Last year, Bieryla and three other Bucknell faculty members took a group of 33 students to Chile for three weeks, where they taught engineering courses to college students. They traveled all of Chile from North to South, visited different colleges and got guest speakers talking about engineering in a global and societal context in Chile.

Although she loves research, Bieryla enjoys being in a classroom where she can interact with students. She encourages students to take advantage of office hours and not fall behind in their classes.

“Once you start to fall behind, it’s hard to dig yourself out of the hole,” Bieryla said. “So try not to fall behind and talk to your professors, because we aren’t scary.”

Bieryla’s undergraduate research focused on full body biomechanics, and observed “slipping older adults and how they react when they are exposed to a slippery surface.” Along with her transition to graduate school, she furthered her research on “tripping older adults” with the goal of preventing falls. Most recently, her research focuses on collegiate hockey players examining fitness measures, biomechanics and physiology metrics.
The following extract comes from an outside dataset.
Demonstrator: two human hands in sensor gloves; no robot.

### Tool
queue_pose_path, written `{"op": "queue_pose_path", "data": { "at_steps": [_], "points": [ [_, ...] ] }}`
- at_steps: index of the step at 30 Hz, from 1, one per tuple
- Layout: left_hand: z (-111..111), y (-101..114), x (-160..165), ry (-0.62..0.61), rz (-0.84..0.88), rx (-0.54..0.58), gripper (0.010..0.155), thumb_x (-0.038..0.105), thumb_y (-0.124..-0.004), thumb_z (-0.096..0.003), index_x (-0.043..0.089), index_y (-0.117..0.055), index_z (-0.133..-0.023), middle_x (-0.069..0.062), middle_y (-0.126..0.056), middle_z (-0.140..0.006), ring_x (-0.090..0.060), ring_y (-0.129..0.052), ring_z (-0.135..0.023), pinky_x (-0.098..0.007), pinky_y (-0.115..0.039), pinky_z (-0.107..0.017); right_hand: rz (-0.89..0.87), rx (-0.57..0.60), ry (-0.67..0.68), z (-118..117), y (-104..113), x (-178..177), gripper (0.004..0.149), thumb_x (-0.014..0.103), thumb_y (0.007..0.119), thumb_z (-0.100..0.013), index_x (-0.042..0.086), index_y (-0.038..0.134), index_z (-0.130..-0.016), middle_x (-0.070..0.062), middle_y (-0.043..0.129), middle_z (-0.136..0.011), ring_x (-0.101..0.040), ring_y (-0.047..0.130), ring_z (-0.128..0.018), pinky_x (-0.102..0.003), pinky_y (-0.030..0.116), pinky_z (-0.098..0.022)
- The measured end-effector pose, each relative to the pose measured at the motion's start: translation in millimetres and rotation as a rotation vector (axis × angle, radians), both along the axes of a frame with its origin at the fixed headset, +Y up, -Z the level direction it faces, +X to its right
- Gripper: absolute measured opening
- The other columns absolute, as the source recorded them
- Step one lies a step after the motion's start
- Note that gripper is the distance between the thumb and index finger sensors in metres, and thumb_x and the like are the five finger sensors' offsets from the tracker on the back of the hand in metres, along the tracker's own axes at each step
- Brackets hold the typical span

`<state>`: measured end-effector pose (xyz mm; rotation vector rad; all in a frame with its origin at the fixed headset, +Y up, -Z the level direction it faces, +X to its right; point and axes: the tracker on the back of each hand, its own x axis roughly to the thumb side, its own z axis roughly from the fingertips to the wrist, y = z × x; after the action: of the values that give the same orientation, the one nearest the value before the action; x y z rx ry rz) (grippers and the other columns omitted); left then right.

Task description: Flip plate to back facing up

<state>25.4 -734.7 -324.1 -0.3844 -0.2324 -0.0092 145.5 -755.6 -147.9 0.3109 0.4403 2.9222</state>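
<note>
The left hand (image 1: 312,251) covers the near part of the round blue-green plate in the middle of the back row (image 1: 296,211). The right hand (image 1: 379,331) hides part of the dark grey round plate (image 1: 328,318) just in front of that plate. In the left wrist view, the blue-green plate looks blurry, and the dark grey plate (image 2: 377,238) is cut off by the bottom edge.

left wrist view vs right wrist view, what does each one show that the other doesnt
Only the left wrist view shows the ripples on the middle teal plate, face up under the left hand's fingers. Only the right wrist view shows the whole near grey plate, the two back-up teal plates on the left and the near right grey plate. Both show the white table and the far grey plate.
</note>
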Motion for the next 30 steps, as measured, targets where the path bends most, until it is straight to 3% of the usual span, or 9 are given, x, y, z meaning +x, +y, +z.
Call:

Bieryla had an unusual undergraduate classroom experience, where there was a strong female presence in the class. She never felt out of place until a mechanical engineering graduate class where she looked around the classroom and found that she was the only woman. 

“As a professor, I do have to watch out for that,” Bieryla said. “Because I want to have a more comfortable and inclusive teaching environment, and make sure that the quiet kids, whether male or female, still have a voice.”

Benjamin Tribelhorn, Visiting Assistant Professor of Computer Science

Assistant Professor Benjamin Tribelhorn comes to UP with an interest in bioinformatics and robotics.
by Cheyenne Perry / The Beacon

Benjamin Tribelhorn, native to Medford, Ore., obtained his bachelor’s degree at Harvey Mudd College in Claremont, Calif., and his doctorate degree from Oregon State University. 

Prior coming to the The Bluff, Tribelhorn taught computer science at Seattle University for three years. As a visiting assistant professor, he will be a part of UP’s engineering faculty for three semesters.

His research encompasses bioinformatics, analyzing DNA and transposable elements such as viruses. He is also interested in robotics and computer vision. Tribelhorn co-founded a robotics and automation company called Revotics (Revolution Robotics), which intersects with his research. 

He enjoys board games and playing the violin. He also brews his own beer. 

“I chose UP because I wanted to be in a place where it focuses on teaching, as opposed to funding, grant writing and research being the top priority,” Tribelhorn said.